According to Arthur Samuel, machine learning algorithms enable computers to learn from data, and even improve themselves, without being explicitly programmed.
The basic principle of machine learning is to build algorithms that can receive input data, and use statistical analysis to predict an output while updating outputs as new data becomes available.
Types of machine learning
Machine learning can be classified into three types of algorithms:
1. Supervised learning
2. Unsupervised learning
3. Reinforcement learning
Supervised learning, as the name suggests, involves the presence of a supervisor as trainer. Basically, it is a learning process, with which we train or teach the machine using data that is well structured, i.e., data is tagged with correct answers. After that, the machine is provided with new sets of examples (data) so that the supervised learning algorithm analyses the training data (set of training examples) and produces a correct outcome from the structured data.
As an example, consider we have a basket full of different vegetables. The first step is to train the machine about all the different vegetables, one after the other:
- If the shape is cylindrical and the colour is brown, then it will be labelled as a potato.
- If the shape is like a cylinder and the colour is red or orange-green, then it will be labelled as a tomato.
The other vegetables are also categorised likewise.

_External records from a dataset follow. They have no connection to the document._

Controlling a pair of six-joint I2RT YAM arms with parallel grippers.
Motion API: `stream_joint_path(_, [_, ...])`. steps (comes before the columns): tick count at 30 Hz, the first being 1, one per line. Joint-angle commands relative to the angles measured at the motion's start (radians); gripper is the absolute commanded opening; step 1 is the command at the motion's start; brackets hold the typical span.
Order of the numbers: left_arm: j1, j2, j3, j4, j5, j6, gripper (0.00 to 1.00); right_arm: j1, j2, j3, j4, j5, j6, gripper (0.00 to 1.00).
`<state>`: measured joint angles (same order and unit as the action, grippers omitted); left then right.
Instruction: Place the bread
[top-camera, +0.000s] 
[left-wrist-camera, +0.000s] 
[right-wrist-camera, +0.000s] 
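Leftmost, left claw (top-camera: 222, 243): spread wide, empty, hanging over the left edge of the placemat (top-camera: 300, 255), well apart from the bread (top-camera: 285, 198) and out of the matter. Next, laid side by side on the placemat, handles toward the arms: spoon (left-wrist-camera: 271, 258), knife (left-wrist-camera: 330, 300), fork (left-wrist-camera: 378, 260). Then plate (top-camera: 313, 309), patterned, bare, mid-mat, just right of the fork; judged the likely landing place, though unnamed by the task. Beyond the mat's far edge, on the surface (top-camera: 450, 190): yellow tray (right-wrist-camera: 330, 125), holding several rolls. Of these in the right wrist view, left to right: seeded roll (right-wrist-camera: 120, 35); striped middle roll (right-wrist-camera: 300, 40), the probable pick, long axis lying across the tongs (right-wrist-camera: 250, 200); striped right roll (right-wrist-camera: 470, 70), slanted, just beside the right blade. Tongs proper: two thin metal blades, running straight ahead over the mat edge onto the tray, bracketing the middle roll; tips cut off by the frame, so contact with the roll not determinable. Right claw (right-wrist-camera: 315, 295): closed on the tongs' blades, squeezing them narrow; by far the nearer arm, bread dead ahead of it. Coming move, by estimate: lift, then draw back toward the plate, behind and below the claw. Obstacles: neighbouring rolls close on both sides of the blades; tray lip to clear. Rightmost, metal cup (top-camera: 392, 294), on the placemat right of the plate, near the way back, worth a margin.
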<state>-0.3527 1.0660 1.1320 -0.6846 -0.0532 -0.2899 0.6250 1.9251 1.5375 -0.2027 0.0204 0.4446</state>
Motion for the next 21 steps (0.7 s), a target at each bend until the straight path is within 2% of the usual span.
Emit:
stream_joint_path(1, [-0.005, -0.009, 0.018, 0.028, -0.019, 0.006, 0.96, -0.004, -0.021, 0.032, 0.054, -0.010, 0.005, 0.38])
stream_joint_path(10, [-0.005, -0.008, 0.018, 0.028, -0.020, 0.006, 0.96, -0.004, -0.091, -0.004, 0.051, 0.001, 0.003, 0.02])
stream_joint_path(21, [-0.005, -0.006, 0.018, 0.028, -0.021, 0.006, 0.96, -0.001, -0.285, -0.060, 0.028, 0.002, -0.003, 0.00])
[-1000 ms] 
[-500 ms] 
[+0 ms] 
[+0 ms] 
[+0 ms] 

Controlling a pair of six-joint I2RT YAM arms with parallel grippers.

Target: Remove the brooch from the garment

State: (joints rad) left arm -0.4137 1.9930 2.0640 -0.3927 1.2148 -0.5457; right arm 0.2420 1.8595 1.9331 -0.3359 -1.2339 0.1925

Now, let’s suppose that after training the data, you give a separate vegetable, say, a tomato, and ask that it be identified. Since the machine has already learnt some things from previous data, this time it will have to use what it has learnt, sensibly. It will first categorise the vegetable on the basis of its shape and colour, and will validate the vegetable’s name as ‘Tomato’, putting it in the ‘Tomato’ category. Thus the machine learns certain things from the training data (the basket containing vegetables) and then applies that knowledge to the test data (a new vegetable).
This is the training of the machine using information that is neither classified nor structured, and allowing the algorithm to act on the items without supervision. Here the task of the machine is to group unsorted information according to similarities, patterns and differences without any prior training data. As the name suggests, no training is provided to the machine in this case. Therefore, the machine has to learn by itself from unstructured data. As an example, you may want to find groupings of customer demographics with similar buying habits.
This is an area of machine learning that is related to taking suitable action to maximise rewards in a particular situation, i.e., it is used to find the best possible path for particular circumstances. Reinforcement learning differs from supervised learning in that, in the latter case, the training data has the answer key with it; so the model is trained with the correct answer itself. However, in reinforcement learning, there is no answer key, and the reinforcement agent decides what to do to perform the given task. In the absence of a training data set, the machine learns from its experience (Figure 1).
We have an agent and a reward, with many hurdles in between. The agent is supposed to find the best possible path to reach the reward. The following example explains this. The objective of a robot is to get the reward, which is a diamond, and avoid the hurdles, which is fire. The robot learns by trying all the possible paths and then choosing the one that gives him the reward with the least hurdles. Each right step will give the robot a reward and each wrong step will take away a reward from it. The total reward will be calculated when it reaches the final reward, which is the diamond.
This article briefly touches on the fundamental concepts of machine learning. I hope it was helpful and will encourage you enough to delve into the topic.